Wrapped structure, Diorama • © Diorama
Le textile a toujours été un terrain propice à l’innovation, mais l’évolution n’a jamais été aussi rapide qu’avec l’émergence récente du digital textile et des digital fabrics. Fusionnant design numérique, manufacturing 4.0, intelligence artificielle et savoir-faire textile, cette révolution technologique bouscule les codes de la création et ouvre de nouveaux horizons aux designers, architectes et créateurs. Ce qui a débuté dans la mode et les jeux vidéo s’étend aujourd’hui à d’autres secteurs créatifs, transformant le digital textile en une réponse aux défis contemporains : personnalisation, durabilité et innovation.
Plus qu’une simple technique, c’est un mouvement qui redéfinit la manière dont nous concevons, produisons et interagissons avec les tissus. Si en France il est à ses prémices, d’autres pays ont saisi son potentiel, notamment en Chine où Isabelle Pascal a plongé au cœur de cette révolution textile.
Impossible de dissocier la mode du textile et c’est pourquoi le digital a trouvé son premier terrain d’exploration dans ce secteur. Pauline Cheung, designeuse textile et experte en matériaux innovants, l’affirme : bien qu’il n’existe que depuis une dizaine d’années, il connaît une croissance exponentielle, bouleversant l’industrie et la chaîne de production.

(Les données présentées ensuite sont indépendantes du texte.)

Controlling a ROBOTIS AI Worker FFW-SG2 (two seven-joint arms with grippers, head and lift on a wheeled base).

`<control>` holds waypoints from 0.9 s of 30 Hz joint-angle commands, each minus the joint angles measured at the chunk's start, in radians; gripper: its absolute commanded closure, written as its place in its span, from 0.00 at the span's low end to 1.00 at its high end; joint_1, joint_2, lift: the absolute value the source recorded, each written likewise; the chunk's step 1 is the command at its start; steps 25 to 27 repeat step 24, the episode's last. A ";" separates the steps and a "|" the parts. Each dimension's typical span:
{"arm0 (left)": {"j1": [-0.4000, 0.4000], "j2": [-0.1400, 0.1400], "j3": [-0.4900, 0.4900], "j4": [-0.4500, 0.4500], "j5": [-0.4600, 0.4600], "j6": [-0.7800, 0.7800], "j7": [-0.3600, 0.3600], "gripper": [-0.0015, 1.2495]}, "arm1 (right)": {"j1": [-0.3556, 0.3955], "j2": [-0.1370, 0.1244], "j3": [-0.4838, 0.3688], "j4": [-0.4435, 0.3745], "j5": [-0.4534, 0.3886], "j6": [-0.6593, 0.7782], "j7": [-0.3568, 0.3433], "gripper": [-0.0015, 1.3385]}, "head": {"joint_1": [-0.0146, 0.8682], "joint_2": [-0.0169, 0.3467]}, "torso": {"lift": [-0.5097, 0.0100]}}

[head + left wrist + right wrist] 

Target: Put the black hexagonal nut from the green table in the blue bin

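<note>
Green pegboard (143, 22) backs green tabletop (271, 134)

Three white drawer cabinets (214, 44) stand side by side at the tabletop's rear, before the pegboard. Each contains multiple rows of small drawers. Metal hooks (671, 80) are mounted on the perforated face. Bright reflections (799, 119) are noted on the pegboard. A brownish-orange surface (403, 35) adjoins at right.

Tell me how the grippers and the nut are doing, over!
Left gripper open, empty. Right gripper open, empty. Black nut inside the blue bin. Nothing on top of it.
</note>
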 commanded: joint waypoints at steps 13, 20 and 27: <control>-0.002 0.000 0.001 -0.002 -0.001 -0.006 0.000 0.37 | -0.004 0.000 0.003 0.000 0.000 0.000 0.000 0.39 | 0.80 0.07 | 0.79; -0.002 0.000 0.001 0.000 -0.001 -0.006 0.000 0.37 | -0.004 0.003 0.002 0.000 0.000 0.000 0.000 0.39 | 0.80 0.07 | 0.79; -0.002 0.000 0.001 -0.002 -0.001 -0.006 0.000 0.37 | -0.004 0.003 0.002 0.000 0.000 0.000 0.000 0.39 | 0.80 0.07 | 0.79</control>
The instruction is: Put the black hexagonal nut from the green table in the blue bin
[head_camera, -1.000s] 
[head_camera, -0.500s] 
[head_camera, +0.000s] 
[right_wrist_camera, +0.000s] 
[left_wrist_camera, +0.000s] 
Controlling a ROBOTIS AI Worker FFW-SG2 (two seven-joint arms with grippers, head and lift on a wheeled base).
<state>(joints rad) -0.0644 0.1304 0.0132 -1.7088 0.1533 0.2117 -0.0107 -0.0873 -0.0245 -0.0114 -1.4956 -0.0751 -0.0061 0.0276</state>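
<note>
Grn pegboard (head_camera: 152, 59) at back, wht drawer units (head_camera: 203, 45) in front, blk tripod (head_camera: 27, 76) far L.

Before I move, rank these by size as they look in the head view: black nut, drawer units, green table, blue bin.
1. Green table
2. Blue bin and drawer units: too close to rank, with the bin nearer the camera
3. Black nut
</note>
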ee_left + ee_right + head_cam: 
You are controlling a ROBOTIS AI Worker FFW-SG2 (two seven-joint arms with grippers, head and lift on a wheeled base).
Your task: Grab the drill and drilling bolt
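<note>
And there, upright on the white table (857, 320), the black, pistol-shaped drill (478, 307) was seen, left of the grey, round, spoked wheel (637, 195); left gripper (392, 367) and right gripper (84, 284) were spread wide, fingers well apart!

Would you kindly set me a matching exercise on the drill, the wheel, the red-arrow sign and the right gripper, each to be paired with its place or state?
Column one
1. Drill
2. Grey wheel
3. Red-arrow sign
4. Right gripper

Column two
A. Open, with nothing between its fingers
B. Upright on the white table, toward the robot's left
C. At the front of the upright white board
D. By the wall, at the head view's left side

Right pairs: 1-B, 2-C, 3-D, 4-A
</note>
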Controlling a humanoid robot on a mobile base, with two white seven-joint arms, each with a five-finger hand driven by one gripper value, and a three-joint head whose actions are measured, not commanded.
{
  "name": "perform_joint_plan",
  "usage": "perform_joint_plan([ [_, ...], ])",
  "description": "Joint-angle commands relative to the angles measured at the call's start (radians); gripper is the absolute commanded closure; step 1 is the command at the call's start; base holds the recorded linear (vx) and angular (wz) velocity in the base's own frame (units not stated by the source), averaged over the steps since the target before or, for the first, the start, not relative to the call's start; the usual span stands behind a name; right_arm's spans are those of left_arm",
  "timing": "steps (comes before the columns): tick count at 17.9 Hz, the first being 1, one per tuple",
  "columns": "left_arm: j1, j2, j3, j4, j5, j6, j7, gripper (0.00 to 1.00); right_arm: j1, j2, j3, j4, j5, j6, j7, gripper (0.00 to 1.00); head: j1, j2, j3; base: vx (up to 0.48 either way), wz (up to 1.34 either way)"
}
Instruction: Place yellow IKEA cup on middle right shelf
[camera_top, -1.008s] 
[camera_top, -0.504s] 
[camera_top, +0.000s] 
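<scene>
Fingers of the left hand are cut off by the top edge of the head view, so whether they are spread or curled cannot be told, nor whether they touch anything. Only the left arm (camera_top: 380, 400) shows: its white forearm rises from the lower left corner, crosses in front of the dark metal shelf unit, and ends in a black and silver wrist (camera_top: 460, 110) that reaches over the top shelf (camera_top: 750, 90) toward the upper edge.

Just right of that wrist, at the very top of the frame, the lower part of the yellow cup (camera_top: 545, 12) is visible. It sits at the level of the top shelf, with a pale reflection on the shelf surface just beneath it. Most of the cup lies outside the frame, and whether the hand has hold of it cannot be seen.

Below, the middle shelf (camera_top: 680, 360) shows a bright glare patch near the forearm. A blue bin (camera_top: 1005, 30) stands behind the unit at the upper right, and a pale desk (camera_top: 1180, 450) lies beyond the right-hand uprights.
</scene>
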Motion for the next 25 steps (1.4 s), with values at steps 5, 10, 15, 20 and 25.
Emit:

Parmi les acteurs qui marquent cette révolution, l’entreprise américaine Unspun se distingue avec sa machine de tissage 3D, Vega™. Cette technologie brevetée crée des jeans sur mesure à partir de fil, en quelques minutes, sans surplus ni déchets, optimisant la production pour une mode circulaire et durable.
La société chinoise NAO va plus loin avec son logiciel de tricotage circulaire, créant des tissus en accéléré, avec une visualisation en temps réel et une automatisation des fiches techniques, optimisant la production pour des secteurs allant de la mode à la médecine.
En Europe, Byborre propose un outil novateur, Create™, qui permet de concevoir des textiles personnalisés à partir de fils certifiés, tout en mesurant l’impact environnemental des choix de design. L’entreprise a même collaboré avec la marque de mobilier Sancal pour développer le tissu innovant Fiesta, illustrant comment le digital textile s’intègre désormais dans d’autres domaines créatifs.
Après avoir révolutionné la mode, le digital textile s’attaque donc désormais au design. Lors de la Paris Design Week 2024, Gaspard
Fleury-Dugy a exploré ses potentialités via la maille 3D avec son projet Soft objects. Fruit d’une collaboration avec Coline Harlay, lauréate de la Bourse Jeunes Créateurs 2023 de Sisley, il conçoit d’étonnantes sculptures, des vases de toutes dimensions, à travers un casque à réalité augmentée.
Il détourne ainsi les techniques de tricotage 3D, réservées à la mode, devenant de véritables outils de construction et brouillant les limites entre le physique et le virtuel pour inviter à de nouvelles matérialités.
La limite entre le réel et le digital est un sujet qui attire la curiosité de nombreux créatifs. Le studio franco-milanais Diorama, fondé par les architectes Gilberto Bonelli et Gianni Vesentini, s’y penche en bousculant les méthodes de prototypage traditionnelles. Désormais, les tissus sont conçus dans le métavers, où design, performance et préférences des consommateurs peuvent être testés avant de prendre forme dans le monde réel.
Après des collaborations avec des références du textile comme l’éditeur Lelièvre, Diorama innove en travaillant avec Caulaincourt, fabricant de sneakers, ou encore le studio d’architecture Lunno. Récemment, ils ont uni leurs forces avec la plateforme chinoise Output, qui crée des ponts entre la réalité augmentée et le monde physique, facilitant un dialogue créatif et pluridisciplinaire. Artistes et designers du monde entier s’y retrouvent avec un objectif commun : créer des textiles virtuels aussi réalistes que possible. Cela se concrétise notamment à travers des films 3D, comme la collaboration entre le designer Vincent Schwenk et la marque UGG pour la collection printemps-été 2022, explorant les rendus textiles virtuels avec des animations. De même, le studio Tomaszewicz et la créatrice Martina Spetlova ont animé des vêtements et des textiles ludiques, dévoilant des surfaces inattendues qui soulignent
la qualité exceptionnelle des pièces
en cuir réelles.
Le digital textile entraîne une véritable révolution créative, à l’image de l’impact du BIM en architecture. Là où autrefois, on passait du physique au digital pour modéliser, c’est aujourd’hui le digital qui façonne le monde physique, offrant au textile une infinité de possibilités et annonçant l’avènement des digital native fabrics.